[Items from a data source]
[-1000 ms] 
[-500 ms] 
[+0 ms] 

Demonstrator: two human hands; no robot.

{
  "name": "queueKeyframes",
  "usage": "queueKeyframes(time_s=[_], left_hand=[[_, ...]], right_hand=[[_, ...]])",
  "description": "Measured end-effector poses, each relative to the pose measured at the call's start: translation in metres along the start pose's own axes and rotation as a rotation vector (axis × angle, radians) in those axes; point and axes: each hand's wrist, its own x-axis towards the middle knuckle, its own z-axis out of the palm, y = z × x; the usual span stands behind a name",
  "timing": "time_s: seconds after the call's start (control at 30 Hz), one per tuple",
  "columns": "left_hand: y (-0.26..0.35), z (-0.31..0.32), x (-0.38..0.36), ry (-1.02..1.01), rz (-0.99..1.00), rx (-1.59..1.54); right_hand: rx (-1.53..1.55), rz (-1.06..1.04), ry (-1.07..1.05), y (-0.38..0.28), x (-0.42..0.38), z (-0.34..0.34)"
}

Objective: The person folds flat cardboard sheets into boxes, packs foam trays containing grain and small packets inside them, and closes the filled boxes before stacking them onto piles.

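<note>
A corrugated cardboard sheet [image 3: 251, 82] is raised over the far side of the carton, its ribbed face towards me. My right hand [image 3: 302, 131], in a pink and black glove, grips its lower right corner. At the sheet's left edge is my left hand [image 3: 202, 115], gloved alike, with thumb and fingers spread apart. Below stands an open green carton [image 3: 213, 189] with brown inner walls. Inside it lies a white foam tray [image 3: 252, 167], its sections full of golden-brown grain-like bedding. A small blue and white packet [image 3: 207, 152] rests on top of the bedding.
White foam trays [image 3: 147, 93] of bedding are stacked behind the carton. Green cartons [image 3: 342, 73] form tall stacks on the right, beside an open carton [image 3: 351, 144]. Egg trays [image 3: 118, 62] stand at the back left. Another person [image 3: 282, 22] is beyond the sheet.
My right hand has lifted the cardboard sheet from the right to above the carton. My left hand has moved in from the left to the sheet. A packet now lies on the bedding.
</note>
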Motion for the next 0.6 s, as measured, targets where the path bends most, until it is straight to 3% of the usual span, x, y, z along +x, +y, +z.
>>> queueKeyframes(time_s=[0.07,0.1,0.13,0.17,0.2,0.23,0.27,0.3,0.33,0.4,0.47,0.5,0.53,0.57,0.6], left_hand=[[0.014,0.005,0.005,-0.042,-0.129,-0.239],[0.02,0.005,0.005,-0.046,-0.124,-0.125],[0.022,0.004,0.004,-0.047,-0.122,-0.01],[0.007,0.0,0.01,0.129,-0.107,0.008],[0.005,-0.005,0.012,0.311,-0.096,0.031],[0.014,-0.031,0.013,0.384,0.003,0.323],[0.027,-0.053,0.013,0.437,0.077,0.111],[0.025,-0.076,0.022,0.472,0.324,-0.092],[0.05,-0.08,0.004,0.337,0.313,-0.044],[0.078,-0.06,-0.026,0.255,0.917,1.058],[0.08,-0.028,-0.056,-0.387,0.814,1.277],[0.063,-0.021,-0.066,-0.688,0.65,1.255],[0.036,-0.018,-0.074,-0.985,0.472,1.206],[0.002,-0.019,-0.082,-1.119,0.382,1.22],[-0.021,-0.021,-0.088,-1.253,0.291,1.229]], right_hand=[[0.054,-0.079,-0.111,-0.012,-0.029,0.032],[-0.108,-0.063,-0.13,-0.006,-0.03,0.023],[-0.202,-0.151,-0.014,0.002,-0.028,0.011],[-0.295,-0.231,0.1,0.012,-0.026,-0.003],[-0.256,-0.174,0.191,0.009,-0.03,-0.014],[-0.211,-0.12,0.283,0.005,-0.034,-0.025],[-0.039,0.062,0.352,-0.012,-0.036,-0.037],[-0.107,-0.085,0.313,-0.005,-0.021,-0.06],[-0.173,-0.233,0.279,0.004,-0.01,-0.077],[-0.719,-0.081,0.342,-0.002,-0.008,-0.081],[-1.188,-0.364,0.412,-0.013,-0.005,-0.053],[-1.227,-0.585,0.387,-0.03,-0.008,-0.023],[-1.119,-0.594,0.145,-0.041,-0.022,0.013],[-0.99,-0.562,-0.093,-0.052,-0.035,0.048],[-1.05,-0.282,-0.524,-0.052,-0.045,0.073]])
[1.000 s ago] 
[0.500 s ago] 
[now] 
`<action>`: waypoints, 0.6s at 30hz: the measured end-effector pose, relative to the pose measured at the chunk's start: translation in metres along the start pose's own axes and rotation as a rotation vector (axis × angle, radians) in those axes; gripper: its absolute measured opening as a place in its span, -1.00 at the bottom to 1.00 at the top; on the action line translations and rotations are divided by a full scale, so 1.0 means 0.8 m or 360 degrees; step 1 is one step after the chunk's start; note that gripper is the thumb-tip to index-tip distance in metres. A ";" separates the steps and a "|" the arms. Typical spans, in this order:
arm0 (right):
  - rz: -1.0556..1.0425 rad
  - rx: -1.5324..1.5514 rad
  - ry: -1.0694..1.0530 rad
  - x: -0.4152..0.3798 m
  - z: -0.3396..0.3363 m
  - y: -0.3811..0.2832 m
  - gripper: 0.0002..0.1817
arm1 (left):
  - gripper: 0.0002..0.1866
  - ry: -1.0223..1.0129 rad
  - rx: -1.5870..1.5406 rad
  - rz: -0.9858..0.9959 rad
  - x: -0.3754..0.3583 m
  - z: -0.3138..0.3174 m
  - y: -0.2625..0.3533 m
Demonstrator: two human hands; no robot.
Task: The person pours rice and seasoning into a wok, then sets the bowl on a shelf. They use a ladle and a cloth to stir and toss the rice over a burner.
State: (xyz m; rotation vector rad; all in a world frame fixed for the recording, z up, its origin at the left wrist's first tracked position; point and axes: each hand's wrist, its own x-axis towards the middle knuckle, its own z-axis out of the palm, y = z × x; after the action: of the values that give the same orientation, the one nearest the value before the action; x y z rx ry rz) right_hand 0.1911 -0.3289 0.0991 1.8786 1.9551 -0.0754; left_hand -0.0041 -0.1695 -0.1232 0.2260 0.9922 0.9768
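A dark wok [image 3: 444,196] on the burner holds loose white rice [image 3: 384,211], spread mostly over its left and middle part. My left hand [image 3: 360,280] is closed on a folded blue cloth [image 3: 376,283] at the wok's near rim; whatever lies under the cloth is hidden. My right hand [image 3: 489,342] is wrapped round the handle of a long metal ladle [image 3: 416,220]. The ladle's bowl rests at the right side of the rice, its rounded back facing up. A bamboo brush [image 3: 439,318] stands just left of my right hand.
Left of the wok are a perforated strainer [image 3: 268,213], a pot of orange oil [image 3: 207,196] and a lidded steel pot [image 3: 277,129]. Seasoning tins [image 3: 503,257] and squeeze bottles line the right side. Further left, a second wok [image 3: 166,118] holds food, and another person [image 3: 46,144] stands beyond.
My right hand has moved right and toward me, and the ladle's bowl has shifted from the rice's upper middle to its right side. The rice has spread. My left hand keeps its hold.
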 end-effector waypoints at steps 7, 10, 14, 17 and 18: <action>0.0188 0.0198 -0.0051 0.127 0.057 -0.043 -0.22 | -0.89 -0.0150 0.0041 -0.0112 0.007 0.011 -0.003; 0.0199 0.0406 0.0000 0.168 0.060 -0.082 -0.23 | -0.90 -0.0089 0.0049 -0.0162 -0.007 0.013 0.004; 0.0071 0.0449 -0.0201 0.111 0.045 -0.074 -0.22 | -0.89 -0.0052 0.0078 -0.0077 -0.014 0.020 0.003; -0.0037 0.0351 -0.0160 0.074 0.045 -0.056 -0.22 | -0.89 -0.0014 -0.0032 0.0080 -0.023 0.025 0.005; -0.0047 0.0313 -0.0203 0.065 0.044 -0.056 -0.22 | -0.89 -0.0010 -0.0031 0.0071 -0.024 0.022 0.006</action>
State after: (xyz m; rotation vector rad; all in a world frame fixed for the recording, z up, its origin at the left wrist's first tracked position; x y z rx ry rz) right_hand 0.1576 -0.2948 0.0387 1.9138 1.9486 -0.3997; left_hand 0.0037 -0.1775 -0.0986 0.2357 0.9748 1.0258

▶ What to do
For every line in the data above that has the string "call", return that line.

▶ Task solution
  "description": "Measured end-effector poses, each relative to the pose measured at the call's start: translation in metres along the start pose's own axes and rotation as a rotation vector (axis × angle, radians) in those axes; point and axes: each hand's wrist, its own x-axis towards the middle knuckle, its own z-axis out of the palm, y = z × x; the usual span stands behind a name",
  "timing": "time_s: seconds after the call's start (control at 30 Hz), one per tuple",

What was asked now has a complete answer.